In [8]:
import jieba
from tqdm import tqdm
from sklearn.feature_extraction.text import CountVectorizer
from sklearn.model_selection import train_test_split
from collections import Counter  # 导入Counter类

# 获取停用词
def get_stopwords(stop_file_name):
    with open(stop_file_name, "r", encoding="utf-8") as file:
        lines = file.readlines()
    words = [i.strip() for i in lines]
    return words

# 字符清洗
def text_cleaning(text):
    text_result = ''
    for char in text:
        if '\u4e00' <= char <= '\u9fa5':
            text_result += char
    return text_result

# 数据预处理
def co_data(dataset_path, stopwords):
    labels = []
    texts = []

    with open(dataset_path, "r", encoding="utf-8") as file:
        lines = file.readlines()
        for line in tqdm(lines):
            parts = line.strip().split("_!_")
            if len(parts) < 4:  # 确保数据格式正确
                continue
            labels.append(parts[2])
            cleaned_text = text_cleaning(parts[3])
            seg = jieba.cut(cleaned_text, cut_all=False)
            text = [char for char in seg if char not in stopwords]
            texts.append(' '.join(text))  # 用空格连接分词结果，以便CountVectorizer处理

    return texts, labels

# 整理类别和索引
def co_labeldict(labels):
    label_freq = Counter(labels)
    id2label = {i: label for i, label in enumerate(label_freq)}
    label2id = {label: i for i, label in enumerate(label_freq)}
    return id2label, label2id

# 加载停用词
stopwords = get_stopwords(r'C:\Users\HP\OneDrive\桌面\智能信息网络实验\chinese_news_classification\dataset\cn_stopwords.txt')

# 数据预处理
dataset_path = r'C:\Users\HP\OneDrive\桌面\智能信息网络实验\chinese_news_classification\dataset\dataset.txt'
texts, labels = co_data(dataset_path, stopwords)

# 创建标签索引映射
id2label, label2id = co_labeldict(labels)

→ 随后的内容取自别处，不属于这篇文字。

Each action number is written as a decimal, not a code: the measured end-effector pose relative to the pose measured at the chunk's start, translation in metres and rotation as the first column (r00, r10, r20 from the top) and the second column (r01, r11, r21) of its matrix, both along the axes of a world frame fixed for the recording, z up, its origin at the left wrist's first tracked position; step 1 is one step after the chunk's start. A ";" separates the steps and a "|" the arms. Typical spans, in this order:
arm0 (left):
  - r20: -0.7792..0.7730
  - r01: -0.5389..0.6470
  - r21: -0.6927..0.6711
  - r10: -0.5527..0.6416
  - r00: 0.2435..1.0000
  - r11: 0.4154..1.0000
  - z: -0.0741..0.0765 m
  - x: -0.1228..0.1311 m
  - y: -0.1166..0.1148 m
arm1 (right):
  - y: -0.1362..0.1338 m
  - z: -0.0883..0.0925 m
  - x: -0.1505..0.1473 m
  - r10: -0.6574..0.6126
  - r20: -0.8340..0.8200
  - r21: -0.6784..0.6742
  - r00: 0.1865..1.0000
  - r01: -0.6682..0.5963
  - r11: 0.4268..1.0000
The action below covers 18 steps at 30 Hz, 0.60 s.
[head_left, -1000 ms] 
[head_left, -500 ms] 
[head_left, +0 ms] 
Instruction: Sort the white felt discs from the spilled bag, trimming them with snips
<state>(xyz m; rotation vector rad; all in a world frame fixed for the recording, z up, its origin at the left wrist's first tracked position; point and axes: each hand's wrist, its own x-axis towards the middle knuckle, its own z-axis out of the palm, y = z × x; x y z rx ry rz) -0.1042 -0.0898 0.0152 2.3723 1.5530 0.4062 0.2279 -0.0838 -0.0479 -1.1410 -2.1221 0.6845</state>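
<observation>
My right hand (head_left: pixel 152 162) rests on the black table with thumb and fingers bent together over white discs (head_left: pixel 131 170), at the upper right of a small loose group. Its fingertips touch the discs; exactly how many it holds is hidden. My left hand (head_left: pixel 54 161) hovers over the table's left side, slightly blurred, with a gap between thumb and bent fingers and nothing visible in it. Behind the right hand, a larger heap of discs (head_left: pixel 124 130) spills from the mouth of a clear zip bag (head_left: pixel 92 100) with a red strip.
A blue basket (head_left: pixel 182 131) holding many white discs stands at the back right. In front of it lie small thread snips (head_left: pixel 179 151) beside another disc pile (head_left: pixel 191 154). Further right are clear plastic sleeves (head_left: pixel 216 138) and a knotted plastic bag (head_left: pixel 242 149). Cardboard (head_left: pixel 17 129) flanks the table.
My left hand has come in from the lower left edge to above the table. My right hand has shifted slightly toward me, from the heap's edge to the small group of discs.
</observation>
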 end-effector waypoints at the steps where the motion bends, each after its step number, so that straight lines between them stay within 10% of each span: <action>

# 使用CountVectorizer进行文本向量化
vectorizer = CountVectorizer(max_features=7000)

# 划分数据集
train_texts, rest_texts, train_labels, rest_labels = train_test_split(texts, labels, test_size=0.4, random_state=42)
val_texts, test_texts, val_labels, test_labels = train_test_split(rest_texts, rest_labels, test_size=0.5, random_state=42)

# 向量化文本数据
X_train = vectorizer.fit_transform(train_texts)
X_val = vectorizer.transform(val_texts)
X_test = vectorizer.transform(test_texts)

# 将标签转换为索引
y_train = [label2id[label] for label in train_labels]
y_val = [label2id[label] for label in val_labels]
y_test = [label2id[label] for label in test_labels]


100%|██████████| 382688/382688 [00:49<00:00, 7661.57it/s]


In [12]:
from sklearn.linear_model import SGDClassifier, PassiveAggressiveClassifier, RidgeClassifier
from sklearn.svm import LinearSVC
from sklearn.ensemble import GradientBoostingClassifier, VotingClassifier
from sklearn.metrics import accuracy_score
from sklearn.base import BaseEstimator

class MachineLearningEnsemble(BaseEstimator):
    def __init__(self):
        # 初始化机器学习模型
        self.models = {
            'sgd': SGDClassifier(),
            'pa': PassiveAggressiveClassifier(),
            'svc': LinearSVC(),
            'ridge': RidgeClassifier(),
            'gb': GradientBoostingClassifier()
        }
        # 初始化投票分类器
        self.voting_classifier = VotingClassifier(
            estimators=[(name, model) for name, model in self.models.items()],
            voting='hard'
        )
        
    def fit(self, X, y):
        # 训练每个独立的机器学习模型
        for model in self.models.values():
            model.fit(X, y)
        
        # 训练投票分类器
        self.voting_classifier.fit(X, y)
        
    def predict(self, X):
        # 使用投票分类器进行预测
        return self.voting_classifier.predict(X)
    
    def score(self, X, y):
        # 评估投票分类器的准确率
        return accuracy_score(y, self.predict(X))


In [13]:
# 创建集成模型的实例
ensemble_model = MachineLearningEnsemble()

# 训练集成模型
ensemble_model.fit(X_train, y_train)

# 在验证集上评估集成模型的性能
val_accuracy = ensemble_model.score(X_val, y_val)
print(f"Validation Accuracy: {val_accuracy:.4f}")


Validation Accuracy: 0.7988


In [14]:
# 如果你想评估每个单独模型的性能
for name, model in ensemble_model.models.items():
    model_accuracy = model.score(X_val, y_val)
    print(f"{name} Validation Accuracy: {model_accuracy:.4f}")

sgd Validation Accuracy: 0.7938
pa Validation Accuracy: 0.7535
svc Validation Accuracy: 0.8002
ridge Validation Accuracy: 0.7919
gb Validation Accuracy: 0.6655


In [15]:
# 在测试集上评估集成模型的性能
test_accuracy = ensemble_model.score(X_test, y_test)
print(f"Test Accuracy: {test_accuracy:.4f}")


Test Accuracy: 0.8008


In [16]:
from joblib import dump, load

# 保存模型
dump(ensemble_model, 'ensemble_model.joblib')

['ensemble_model.joblib']